Sudah muak dengan panggung sandiwara yang dia mainkan, Iris sudah memikirkan cara untuk pergi dari rumah itu, dari kehidupannya yang memuakkan. Dia tahu resikonya sangat besar. Antara dia dan keluarganya akan di cap buruk, atau akan merusak masa depan Aris. Iris paham, tidak ada usaha tanpa sebuah pengorbanan. Dia sudah siap untuk menghadapinya, demi kebebasan dan bayinya.

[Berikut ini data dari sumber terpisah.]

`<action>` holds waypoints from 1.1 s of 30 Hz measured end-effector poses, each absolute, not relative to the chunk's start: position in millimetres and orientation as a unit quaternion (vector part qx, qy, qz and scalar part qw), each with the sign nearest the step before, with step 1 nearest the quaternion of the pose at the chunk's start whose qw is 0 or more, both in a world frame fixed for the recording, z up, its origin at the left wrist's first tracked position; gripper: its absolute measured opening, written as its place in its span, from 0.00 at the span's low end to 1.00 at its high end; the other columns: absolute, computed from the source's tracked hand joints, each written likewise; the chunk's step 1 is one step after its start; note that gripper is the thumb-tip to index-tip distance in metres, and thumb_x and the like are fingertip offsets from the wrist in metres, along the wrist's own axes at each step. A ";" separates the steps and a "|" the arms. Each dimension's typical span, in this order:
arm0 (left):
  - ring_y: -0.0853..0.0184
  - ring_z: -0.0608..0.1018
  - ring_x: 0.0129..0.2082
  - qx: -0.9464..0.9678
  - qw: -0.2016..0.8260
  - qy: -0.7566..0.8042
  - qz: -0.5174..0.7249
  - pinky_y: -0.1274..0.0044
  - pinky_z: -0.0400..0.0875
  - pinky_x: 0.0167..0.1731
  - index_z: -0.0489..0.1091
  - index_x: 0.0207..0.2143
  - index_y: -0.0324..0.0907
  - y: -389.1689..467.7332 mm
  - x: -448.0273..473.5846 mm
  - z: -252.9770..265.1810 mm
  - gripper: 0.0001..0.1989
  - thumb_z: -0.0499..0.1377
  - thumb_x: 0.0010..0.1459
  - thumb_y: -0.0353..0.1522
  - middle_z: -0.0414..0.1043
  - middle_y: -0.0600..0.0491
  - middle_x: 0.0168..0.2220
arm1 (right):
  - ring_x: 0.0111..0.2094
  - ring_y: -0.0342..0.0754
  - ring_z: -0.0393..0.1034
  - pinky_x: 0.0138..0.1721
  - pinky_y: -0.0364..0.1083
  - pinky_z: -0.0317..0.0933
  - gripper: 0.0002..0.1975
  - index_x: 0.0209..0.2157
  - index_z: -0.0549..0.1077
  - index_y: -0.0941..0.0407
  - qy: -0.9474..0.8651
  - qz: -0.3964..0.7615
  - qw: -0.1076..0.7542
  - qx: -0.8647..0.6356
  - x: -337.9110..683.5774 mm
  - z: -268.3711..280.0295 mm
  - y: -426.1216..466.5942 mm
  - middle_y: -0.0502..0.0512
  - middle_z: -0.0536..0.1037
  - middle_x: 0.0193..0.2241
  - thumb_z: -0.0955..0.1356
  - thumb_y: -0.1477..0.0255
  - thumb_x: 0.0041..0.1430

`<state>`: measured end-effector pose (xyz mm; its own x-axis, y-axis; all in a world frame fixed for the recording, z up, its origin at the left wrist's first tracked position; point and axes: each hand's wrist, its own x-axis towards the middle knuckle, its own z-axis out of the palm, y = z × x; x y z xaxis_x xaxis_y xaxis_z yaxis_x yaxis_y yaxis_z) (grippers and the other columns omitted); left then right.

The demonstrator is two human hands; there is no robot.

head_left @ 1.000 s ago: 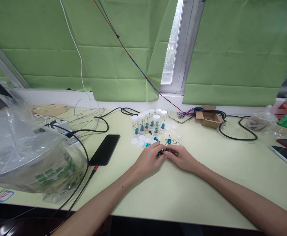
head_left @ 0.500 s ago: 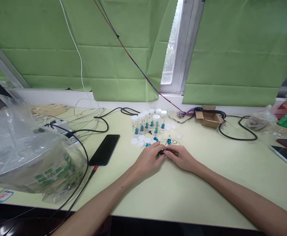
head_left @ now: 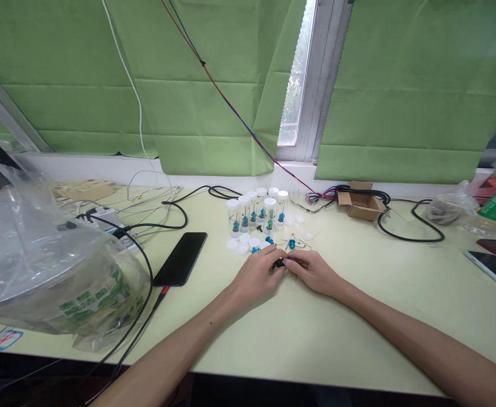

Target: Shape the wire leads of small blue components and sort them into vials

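Note:
My left hand [head_left: 259, 270] is closed around a small black part [head_left: 278, 263], whose kind is too small to make out. My right hand [head_left: 313, 271] meets it at the fingertips, pinched against the part's right end. Just beyond my fingers lie small blue pieces with thin pins [head_left: 292, 244] and another blue piece [head_left: 269, 240]. Loose white caps [head_left: 243, 247] are scattered left of these. Behind them several clear vials with white lids [head_left: 268, 217] stand upright, with blue or green pieces on thin stems inside.
A black phone [head_left: 181, 259] with a cable lies to the left, beside a large plastic bag [head_left: 61, 271]. An open cardboard box [head_left: 362, 204] and coiled black cable [head_left: 428, 239] are at the back right. A white phone [head_left: 494, 271] rests at the far right.

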<state>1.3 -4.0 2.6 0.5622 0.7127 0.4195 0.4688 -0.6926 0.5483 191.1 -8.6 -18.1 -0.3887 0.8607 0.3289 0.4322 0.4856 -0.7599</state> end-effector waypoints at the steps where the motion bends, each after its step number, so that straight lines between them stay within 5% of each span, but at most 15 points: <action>1: 0.67 0.72 0.33 0.863 0.191 0.342 0.319 0.76 0.64 0.31 0.73 0.38 0.43 -3.9 1.5 2.5 0.09 0.53 0.61 0.27 0.70 0.53 0.33 | 0.24 0.44 0.62 0.28 0.43 0.57 0.19 0.24 0.64 0.55 -0.780 0.291 0.366 -0.415 191.3 -18.4 -8.4 0.47 0.67 0.21 0.60 0.62 0.68; 33: 0.69 0.71 0.33 0.859 0.201 0.342 0.324 0.77 0.63 0.31 0.71 0.38 0.44 -4.9 1.7 3.5 0.08 0.54 0.60 0.26 0.69 0.54 0.34 | 0.24 0.43 0.60 0.27 0.43 0.55 0.19 0.23 0.63 0.55 -0.782 0.291 0.358 -0.418 192.4 -17.7 -8.5 0.48 0.66 0.21 0.61 0.63 0.67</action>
<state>1.7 -4.9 3.5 0.5553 0.7182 0.4193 0.4576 -0.6849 0.5671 192.4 -8.5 -17.7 -0.3930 0.8632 0.3170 0.4456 0.4803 -0.7555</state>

Sayangnya, segigih apapun Iris berusaha, Morgan akan selalu selangkah lebih di depannya.
--0--
Tidak selamanya tupai pandai melompat, pasti akan jatuh pula. Saat Aris sudah berumur 10 tahun, perusahaan Morgan mulai mengalami kebangkrutan. Masalah demi masalah, silih berganti, dialami Morgan. Mungkin karma memang benar adanya, inilah akibat meniatkan sesuatu dengan hal yang buruk.
Akhirnya, keluarga kecil itu pindah ke sebuah apartemen di pusat kota Makassar. Semenjak itu pula, temperamen Morgan mulai tidak menentu. Pria itu mudah tersulut emosinya. Dia selalu marah atas segala sesuatu yang ada di sekitarnya. Iris pun tidak luput darinya. Morgan mulai memukul istrinya. Permulaannya hanya dengan tangan kosong. Lama ke lamaan memukul dengan benda tumpul, melempar perabotan rumah, dan menyulut rokok di badan Iris.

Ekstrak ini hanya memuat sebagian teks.